(SUPPLIED MATERIAL)
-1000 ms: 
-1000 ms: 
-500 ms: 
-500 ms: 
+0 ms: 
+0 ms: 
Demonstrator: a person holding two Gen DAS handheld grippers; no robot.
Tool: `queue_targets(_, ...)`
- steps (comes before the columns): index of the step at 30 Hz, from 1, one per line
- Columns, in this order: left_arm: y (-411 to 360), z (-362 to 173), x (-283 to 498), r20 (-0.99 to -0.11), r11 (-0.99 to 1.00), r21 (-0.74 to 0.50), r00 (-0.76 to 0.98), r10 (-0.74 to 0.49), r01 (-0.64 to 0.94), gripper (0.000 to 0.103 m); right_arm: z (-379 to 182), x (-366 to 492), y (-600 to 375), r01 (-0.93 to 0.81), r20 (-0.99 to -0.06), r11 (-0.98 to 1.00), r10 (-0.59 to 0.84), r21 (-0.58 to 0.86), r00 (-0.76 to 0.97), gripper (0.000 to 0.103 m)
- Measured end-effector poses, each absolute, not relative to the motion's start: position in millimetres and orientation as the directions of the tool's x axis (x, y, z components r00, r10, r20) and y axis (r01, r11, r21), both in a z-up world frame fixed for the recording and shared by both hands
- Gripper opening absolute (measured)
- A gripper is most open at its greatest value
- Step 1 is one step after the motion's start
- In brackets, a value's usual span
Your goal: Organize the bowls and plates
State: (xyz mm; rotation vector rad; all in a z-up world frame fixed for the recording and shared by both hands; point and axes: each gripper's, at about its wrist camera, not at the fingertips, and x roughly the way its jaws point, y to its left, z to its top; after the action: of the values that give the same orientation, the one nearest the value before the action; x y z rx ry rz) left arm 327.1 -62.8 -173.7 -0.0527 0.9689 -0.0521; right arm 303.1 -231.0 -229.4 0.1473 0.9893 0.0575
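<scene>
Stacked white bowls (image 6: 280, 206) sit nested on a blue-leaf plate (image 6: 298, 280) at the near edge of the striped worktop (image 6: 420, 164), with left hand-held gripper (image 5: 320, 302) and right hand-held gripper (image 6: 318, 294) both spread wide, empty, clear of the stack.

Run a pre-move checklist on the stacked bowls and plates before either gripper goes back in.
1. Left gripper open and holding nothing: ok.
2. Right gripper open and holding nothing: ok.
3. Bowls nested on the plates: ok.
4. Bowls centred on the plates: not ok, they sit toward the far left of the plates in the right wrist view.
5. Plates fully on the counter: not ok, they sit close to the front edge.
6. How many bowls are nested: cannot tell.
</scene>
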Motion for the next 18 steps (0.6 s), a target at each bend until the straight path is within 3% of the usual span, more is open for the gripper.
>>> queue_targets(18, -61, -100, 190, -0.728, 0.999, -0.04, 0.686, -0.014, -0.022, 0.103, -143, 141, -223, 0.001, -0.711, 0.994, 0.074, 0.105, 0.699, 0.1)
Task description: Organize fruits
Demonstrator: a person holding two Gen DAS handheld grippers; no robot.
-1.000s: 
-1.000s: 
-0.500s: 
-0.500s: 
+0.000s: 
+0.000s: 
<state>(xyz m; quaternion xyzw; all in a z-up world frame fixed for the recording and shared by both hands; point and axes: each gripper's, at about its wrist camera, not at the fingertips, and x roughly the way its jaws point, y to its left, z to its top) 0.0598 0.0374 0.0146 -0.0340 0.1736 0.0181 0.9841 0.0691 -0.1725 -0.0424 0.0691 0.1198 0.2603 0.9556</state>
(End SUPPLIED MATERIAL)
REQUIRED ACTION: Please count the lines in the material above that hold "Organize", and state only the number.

REPLY TO THE EXERCISE: 2